В мертвый час, после обеда, Шишину приснилась девочка Танюша, из тридцать третьей квартиры снизу. Дождь оборвался каплей на носу. Брезгливо от воды отряхивая лапы, придворный кот Степан прошел, с отрезанным садистами хвостом и разноцветным ухом, колченогий. Когда-то найденный Танюшей мертвым за забором, а теперь живой. По кромке лужи пропрыгал воробей, застрекотал, отряхивая солнечные искры; медовой канифолью задышало от земли. Парил гудрон, цвела сирень, Сергиевский шиповник ракушки раскрывал, ручьи сметали к люкам снег вишневый, и ветер тек навстречу теплый, южный, как будто в небе жарили картошку с луком, ну или сырники изюмные пекли…
— Вон девочка Танюша, из тридцать третьей квартиры снизу, — Шишина подталкивая в спину, сказала мать. — Иди с ней подружись и поиграй в песочек, понял? — и Шишину дала совок с ведерком, подтолкнула. Он не любил, когда его толкали, и девочек он тоже не любил. Любил, чтобы в песочнице без девочек играть. Сейчас совок отнимет и ведерко, укусит, ущипнет и палкой треснет, а после заревет, как будто это я… Его нередко девочки в песочницах кусали. И Шишин хмуро посмотрел на мать.

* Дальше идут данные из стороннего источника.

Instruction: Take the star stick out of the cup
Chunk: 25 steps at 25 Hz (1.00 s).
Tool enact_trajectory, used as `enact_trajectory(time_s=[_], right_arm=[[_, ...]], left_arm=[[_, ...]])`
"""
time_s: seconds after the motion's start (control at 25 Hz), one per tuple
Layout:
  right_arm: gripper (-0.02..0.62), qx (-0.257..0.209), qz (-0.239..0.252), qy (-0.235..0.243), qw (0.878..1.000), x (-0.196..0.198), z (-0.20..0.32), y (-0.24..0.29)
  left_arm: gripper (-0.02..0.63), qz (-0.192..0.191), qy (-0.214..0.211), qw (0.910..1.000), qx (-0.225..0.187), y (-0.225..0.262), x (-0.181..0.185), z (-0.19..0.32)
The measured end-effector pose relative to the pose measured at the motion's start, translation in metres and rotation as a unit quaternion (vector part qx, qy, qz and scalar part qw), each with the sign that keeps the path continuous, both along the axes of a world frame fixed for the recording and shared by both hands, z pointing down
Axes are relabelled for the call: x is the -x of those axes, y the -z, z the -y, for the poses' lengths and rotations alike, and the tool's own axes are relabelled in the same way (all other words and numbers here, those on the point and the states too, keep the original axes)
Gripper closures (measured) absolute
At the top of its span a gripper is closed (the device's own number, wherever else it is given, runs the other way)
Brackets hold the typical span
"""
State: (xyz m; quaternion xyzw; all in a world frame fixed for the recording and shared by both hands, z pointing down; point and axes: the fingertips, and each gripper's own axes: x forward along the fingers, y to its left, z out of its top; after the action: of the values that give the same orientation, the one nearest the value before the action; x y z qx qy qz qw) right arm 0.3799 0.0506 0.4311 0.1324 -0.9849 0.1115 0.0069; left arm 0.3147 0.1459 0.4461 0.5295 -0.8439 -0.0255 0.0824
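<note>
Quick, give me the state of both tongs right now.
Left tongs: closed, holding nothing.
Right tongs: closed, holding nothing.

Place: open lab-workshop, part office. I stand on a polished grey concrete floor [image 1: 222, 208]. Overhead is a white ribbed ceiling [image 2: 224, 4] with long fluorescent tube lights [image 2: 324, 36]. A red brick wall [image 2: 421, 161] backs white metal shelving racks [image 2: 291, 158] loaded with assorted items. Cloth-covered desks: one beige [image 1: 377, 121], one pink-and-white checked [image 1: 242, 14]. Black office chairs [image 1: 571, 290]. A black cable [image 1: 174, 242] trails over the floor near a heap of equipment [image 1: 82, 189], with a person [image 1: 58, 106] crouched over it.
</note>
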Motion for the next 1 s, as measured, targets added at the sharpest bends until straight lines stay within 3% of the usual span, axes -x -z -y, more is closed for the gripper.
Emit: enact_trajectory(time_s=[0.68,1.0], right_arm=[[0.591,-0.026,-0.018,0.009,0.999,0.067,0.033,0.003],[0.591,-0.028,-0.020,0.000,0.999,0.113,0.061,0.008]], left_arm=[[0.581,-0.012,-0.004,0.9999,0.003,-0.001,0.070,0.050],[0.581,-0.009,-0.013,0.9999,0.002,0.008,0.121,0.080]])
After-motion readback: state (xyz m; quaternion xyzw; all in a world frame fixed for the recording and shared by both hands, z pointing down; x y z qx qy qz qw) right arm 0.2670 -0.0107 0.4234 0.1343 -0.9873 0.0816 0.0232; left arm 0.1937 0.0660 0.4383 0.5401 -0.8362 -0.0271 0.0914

— Иди-иди, куркуль! — сказала мать, и Шишин неохотно захромал куда велела, и девочке Танюше из тридцать третьей снизу сразу протянул совочек и ведро. «Пускай теперь отнимет», — думал он.

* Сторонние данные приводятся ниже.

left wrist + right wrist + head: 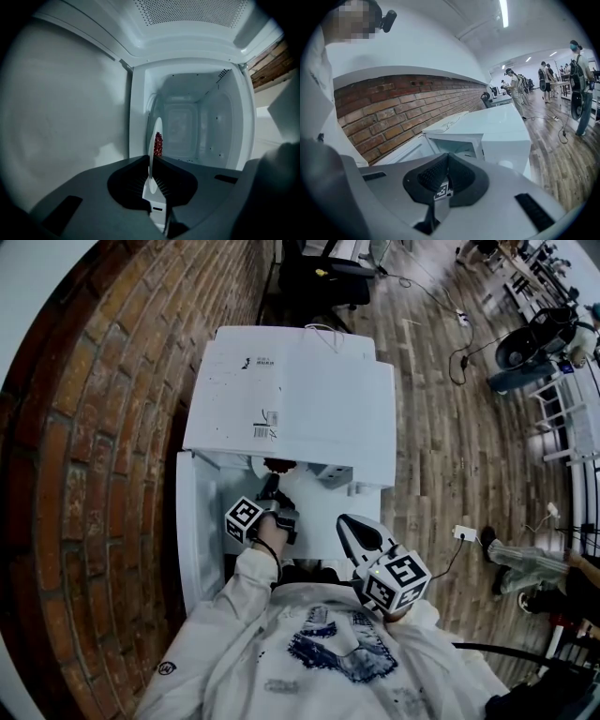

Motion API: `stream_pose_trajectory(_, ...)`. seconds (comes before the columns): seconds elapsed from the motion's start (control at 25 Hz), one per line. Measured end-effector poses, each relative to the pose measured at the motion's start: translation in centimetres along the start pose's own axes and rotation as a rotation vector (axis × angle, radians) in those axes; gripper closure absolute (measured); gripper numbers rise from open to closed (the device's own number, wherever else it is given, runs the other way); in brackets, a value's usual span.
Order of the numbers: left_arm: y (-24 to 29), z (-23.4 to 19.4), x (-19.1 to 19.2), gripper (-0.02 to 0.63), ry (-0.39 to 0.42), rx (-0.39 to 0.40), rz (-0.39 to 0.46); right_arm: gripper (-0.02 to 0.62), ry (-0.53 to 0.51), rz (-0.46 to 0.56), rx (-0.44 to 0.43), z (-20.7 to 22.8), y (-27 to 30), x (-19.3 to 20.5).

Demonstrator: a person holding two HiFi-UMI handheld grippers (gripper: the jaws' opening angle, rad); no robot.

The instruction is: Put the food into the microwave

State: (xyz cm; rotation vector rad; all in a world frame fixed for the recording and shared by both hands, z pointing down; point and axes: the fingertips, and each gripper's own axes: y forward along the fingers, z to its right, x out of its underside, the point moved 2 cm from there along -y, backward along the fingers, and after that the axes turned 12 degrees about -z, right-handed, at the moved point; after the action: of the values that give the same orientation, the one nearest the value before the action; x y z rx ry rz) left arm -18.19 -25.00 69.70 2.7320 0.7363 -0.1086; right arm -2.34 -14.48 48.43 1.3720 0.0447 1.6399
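Brick wall (pixel 84 474) beside open microwave (pixel 291 399) — left hand-held gripper (pixel 151 177) pinches plate (pixel 152 161), food (pixel 158 144) beyond its jaws; right hand-held gripper (pixel 446 164) clenched empty.

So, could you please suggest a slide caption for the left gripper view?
Left gripper shut on the rim of a white plate of red food, facing the open microwave cavity.

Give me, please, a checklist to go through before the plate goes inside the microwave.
1. Door open: ok.
2. Cavity free of other things: ok, in the part shown.
3. Left tongs shut on the plate rim: ok.
4. Food on the plate: ok.
5. Plate level: cannot tell.
6. Right tongs shut, empty, back from the opening: ok.
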Motion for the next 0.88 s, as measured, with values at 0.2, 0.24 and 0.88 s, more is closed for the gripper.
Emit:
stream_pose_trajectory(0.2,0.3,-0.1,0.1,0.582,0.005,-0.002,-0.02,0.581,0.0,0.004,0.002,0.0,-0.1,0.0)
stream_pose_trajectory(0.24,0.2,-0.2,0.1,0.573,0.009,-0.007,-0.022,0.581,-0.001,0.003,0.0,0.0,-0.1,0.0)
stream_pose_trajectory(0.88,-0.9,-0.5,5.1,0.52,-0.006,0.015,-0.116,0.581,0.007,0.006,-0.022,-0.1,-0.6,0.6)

Она на корточках сидела, палкой ковыряя лужу, взяла совочек и ведерко, палку Шишину дала. Он палку взял, подумал, осмотрел, и с палкой отошел от девочки подальше. На всякий случай, чтоб не укусила, и заворочался, забормотал во сне, стараясь отвертеться, чтобы небо не светило, но только глубже завернулся в сон.

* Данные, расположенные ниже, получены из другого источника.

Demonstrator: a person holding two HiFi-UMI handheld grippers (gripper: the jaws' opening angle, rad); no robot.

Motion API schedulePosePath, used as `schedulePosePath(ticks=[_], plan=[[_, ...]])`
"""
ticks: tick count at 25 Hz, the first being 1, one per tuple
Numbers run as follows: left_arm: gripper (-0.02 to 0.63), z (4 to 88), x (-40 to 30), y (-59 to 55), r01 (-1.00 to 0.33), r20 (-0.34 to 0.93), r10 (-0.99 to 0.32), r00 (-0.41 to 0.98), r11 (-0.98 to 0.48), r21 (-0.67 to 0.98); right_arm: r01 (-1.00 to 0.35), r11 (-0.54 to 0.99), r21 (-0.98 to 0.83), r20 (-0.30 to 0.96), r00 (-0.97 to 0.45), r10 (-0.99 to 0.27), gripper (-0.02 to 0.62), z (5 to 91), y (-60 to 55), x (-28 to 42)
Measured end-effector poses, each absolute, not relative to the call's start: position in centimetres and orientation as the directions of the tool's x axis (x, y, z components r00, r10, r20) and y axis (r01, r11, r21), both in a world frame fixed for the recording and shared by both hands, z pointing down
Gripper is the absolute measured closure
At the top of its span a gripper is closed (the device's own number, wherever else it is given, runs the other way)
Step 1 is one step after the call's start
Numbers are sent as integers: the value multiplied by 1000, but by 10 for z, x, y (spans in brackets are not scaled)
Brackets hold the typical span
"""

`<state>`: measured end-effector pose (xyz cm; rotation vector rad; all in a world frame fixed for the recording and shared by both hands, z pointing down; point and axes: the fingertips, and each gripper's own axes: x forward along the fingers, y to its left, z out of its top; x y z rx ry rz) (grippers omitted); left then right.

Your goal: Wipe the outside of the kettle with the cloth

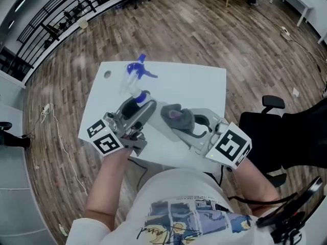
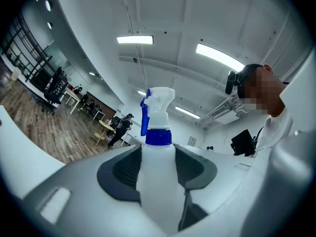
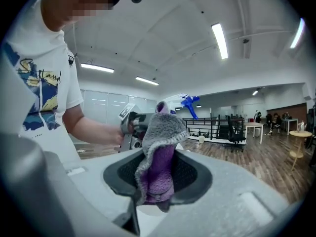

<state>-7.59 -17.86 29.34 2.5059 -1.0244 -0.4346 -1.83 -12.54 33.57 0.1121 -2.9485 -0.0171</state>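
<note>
Over the white table (image 1: pixel 196 83), you've got both grippers raised and loaded, nothing set down. L side: left gripper (image 2: pixel 157 174) is clamped on the body of a white spray bottle (image 2: pixel 158 142), w/ pads pressing both flanks, blue collar and trigger sticking out past the jaws, bottle roughly upright in the left gripper view. R side: right gripper (image 3: pixel 158 177) is pinched on the cloth (image 3: pixel 160 147), a grey/purple fuzzy wad bunched between the pads w/ a tuft poking up above them. In the head view the two tips sit near each other above the table's middle, but not touching. No kettle in any view: not on the table, not in either gripper cam, so I can't say where it is.

Step, as I read it: prep, not wiping yet. Looks like bottle plus cloth are being lined up to wet the cloth. Next move prob needs the nozzle aimed at the cloth's exposed tuft, close but apart, w/ the right grip kept tight so the wad doesn't slip. After that you need the kettle in reach. Can't tell the nozzle's heading, too blurred in the head view.
</note>
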Motion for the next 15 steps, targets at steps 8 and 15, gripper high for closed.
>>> schedulePosePath(ticks=[8, 15], plan=[[397, 283, -92, -186, -618, -152, -748, 646, -629, 472, -106, 994, 7, 316, -943, -103, 472, 398, -117, -2], [397, 289, -102, -191, -654, -155, -791, 592, -584, 481, -152, 988, -10, 382, -914, -137, 472, 447, -116, 18]])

— А как тебя зовут? — спросила девочка из тридцать третьей снизу. Он промолчал, на всякий случай. «Молчи, за умного сойдешь», — советовала мать.
— Ты что, дурак? — спросила девочка из тридцать третьей снизу, он молчал.
— Иди сюда! Иди, ты будешь суп? — он промолчал еще, надеясь, что девочка сама отстанет приставать, отдаст ведро с совком, и «ничего потом не будет», но девочка не отставала.
— Ты что со мной не дружишь?
— Нет.
— А с кем?
— Ни с кем.
— Тогда давай дружить?
— Давай, — ответил он, хотя и не хотел дружить, и отвечать не думал. И палку тоже девочка отобрала.
Песок снаружи желтый, а внутри сырой, и свет такой, как будто солнце выплеснули в лужи, чертила девочка из тридцать третьей снизу палкой на песке…
— Вот тут прихожая у нас, тут висельница, шапки вешать, вот тут твой кабинет, тут кухня. Это телевизор. Ты позвони, а я уже как будто дома.
Он позвонил, она открыла.
— Привет! Котлеты будешь?
— Буду.
На бортике песочницы котлеты. К чаю куличи. Из одуванчиков компот. Картошка из камней. И Шишин камни чистил, а девочка из тридцать третьей снизу их в ведре варила. И посыпала все укропом из травы.
Поели супа, стали чай варить. Но чаю оказалось мало в ближней луже, и вместе к морю Черному пошли, под горкой.
— Корабль! — на горку показав, сказала. — Хочешь, поплывем?
— Нее… глубоко… — ответил он, — мне мать не разрешает в лужи лазить.
— А трусов на корабль не берем! — и через море зашагала к кораблю.
Кирпичная стена четвертого подъезда. Резиновый прыгун, упавший за подвальную решетку. Кривая карусель одним крылом скреби. Оранжевая медь на козырьках, кусок тянучки, эмальный запах краски от качель. Угольной черноты земля, дымящийся асфальт. Следы кота, и их следы на память, резина жженая подошв. Балкон ее, расклешенная занавеска в синих тиграх.